## EXERCISE MATERIALS
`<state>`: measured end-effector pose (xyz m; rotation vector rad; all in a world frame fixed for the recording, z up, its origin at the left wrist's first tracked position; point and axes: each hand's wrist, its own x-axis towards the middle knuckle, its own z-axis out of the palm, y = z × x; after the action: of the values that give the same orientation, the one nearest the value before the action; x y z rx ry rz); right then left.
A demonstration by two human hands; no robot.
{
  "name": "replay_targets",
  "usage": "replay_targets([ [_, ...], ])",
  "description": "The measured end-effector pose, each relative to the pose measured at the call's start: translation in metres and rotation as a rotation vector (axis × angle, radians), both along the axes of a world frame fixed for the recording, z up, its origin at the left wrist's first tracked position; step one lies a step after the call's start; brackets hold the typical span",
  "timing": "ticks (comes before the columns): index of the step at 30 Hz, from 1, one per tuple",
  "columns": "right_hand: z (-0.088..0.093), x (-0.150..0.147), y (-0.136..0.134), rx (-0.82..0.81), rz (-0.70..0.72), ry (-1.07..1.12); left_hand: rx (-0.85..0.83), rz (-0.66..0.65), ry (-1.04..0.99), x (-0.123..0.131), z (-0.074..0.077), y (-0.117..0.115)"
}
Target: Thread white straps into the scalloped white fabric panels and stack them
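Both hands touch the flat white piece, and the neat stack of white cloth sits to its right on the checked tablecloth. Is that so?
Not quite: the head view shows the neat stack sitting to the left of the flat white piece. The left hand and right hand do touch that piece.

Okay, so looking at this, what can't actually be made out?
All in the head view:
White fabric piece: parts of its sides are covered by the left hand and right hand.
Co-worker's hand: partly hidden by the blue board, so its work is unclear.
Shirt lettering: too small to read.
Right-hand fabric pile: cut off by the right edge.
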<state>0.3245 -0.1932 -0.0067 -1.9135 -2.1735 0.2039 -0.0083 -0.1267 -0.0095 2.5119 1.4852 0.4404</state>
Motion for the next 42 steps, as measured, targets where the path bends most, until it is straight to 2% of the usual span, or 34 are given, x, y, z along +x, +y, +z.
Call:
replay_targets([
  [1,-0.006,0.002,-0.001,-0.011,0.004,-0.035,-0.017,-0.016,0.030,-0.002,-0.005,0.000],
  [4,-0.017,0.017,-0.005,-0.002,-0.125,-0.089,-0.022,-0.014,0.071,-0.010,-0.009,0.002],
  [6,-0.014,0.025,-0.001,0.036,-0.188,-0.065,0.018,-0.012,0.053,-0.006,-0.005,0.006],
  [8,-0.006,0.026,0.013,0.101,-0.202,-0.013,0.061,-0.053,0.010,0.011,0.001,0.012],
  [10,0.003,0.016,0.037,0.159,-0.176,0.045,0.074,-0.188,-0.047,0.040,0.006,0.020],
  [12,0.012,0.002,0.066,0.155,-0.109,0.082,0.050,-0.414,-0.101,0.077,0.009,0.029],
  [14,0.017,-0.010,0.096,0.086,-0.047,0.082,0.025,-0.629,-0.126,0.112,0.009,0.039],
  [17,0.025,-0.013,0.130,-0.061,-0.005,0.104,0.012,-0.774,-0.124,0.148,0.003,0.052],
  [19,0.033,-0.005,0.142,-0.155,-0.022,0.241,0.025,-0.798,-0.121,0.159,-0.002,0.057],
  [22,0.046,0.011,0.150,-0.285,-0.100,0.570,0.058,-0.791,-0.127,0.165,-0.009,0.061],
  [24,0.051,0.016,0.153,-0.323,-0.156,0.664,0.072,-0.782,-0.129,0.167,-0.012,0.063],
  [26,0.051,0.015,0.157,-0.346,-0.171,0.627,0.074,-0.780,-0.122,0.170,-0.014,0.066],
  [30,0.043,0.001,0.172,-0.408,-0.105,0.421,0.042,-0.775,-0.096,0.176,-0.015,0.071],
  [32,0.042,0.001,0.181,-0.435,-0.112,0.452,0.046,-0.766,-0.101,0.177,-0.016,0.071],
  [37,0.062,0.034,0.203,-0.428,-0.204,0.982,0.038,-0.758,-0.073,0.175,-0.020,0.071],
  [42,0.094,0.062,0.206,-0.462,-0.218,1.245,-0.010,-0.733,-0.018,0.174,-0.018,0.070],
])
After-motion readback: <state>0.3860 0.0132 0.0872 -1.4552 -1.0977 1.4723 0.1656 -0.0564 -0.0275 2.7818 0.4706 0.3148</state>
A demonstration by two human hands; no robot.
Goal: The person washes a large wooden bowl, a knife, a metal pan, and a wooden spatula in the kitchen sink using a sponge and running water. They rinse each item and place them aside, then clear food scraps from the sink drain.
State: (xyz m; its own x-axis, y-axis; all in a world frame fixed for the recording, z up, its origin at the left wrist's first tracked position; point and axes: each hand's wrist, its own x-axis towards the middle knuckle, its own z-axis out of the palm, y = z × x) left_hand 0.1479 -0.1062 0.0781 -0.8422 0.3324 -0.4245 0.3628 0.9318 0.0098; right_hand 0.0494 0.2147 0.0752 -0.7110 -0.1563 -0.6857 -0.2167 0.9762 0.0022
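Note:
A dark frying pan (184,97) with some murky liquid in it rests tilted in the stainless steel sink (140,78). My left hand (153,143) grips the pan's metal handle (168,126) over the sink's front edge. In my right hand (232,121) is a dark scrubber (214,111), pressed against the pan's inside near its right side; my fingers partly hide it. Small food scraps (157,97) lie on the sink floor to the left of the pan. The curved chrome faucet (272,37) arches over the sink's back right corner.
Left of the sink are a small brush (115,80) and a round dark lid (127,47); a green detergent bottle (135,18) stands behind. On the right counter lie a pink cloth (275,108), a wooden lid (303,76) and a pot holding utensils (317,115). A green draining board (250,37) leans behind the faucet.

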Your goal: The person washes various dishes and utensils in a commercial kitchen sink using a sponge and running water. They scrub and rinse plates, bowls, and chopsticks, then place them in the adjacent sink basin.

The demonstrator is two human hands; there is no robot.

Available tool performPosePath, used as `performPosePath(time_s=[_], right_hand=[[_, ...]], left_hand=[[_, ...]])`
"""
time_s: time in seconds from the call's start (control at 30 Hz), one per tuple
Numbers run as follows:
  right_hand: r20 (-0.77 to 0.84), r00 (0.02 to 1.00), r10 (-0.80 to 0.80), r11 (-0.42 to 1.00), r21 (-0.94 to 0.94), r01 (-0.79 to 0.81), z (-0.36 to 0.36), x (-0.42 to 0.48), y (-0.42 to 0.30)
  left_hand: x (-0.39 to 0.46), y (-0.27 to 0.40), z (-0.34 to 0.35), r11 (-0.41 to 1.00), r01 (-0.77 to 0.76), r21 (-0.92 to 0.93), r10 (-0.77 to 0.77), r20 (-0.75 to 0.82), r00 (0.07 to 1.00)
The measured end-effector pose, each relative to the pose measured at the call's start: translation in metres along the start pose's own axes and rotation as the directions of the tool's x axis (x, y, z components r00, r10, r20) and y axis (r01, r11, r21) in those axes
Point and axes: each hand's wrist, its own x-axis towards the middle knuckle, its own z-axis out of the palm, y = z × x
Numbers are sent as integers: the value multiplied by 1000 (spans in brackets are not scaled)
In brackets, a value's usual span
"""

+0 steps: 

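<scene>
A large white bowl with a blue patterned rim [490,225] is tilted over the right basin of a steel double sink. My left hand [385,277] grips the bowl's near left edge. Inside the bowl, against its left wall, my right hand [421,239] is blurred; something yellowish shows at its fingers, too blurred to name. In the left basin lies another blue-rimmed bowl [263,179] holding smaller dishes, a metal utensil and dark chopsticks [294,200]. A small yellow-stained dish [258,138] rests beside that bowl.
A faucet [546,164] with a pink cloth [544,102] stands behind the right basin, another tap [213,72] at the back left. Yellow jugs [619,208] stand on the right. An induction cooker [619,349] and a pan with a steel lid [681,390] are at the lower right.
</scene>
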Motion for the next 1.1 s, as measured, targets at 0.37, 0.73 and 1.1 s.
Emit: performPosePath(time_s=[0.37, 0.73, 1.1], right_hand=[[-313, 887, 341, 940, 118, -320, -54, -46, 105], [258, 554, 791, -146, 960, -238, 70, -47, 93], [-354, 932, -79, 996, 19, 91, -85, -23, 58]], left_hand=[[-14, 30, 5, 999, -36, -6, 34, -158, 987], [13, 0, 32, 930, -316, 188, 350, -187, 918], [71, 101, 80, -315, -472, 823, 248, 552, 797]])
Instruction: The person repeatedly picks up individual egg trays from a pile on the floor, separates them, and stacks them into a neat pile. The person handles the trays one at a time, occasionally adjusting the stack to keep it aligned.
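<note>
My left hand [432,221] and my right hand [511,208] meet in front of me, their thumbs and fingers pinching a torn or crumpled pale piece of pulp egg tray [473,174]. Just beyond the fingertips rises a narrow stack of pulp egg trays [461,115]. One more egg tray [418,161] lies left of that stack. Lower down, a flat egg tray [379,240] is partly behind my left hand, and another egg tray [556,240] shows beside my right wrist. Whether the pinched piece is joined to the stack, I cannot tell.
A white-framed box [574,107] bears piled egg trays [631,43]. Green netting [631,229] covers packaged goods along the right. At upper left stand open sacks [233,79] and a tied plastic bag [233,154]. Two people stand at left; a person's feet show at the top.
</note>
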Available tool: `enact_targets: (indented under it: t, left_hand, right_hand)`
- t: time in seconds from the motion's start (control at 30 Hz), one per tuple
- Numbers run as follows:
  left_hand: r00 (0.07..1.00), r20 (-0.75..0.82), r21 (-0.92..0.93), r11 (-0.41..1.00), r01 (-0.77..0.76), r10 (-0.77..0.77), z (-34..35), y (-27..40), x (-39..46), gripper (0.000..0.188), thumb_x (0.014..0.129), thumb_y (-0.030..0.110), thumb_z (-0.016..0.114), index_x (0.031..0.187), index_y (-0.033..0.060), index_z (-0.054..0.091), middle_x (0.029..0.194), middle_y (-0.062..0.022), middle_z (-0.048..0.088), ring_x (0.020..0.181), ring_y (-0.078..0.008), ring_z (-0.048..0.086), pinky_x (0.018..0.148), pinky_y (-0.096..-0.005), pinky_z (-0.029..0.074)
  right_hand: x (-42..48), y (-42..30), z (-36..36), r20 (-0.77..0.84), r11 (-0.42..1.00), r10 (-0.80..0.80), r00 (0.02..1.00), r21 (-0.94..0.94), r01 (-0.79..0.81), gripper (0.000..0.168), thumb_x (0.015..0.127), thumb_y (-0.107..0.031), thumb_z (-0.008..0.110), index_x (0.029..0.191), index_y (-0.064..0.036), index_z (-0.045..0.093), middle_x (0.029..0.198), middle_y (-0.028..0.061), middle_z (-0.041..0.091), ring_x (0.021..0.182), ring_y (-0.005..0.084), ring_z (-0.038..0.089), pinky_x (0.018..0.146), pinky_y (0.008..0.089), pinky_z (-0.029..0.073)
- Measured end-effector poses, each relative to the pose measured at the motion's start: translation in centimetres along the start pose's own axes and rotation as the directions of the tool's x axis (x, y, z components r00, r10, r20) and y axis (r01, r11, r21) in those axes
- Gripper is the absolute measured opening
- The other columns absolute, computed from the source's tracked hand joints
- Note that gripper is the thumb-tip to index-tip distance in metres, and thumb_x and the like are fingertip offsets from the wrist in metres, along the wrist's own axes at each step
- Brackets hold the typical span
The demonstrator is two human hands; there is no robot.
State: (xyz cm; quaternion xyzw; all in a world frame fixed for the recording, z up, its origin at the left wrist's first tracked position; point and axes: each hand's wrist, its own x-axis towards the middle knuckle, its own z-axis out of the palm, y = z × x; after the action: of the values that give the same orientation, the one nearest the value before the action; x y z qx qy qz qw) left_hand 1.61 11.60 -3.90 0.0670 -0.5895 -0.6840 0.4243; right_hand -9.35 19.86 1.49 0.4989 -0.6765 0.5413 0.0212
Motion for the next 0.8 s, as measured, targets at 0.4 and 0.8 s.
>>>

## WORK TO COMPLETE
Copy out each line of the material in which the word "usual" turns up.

## FINISHED EXERCISE
Motion for the next 42 steps, as measured, targets where the path bends most, until it is straight to 2% of the usual span, or 34 are given, x, y, z along +x, +y, +z.
In brackets, a value's usual span

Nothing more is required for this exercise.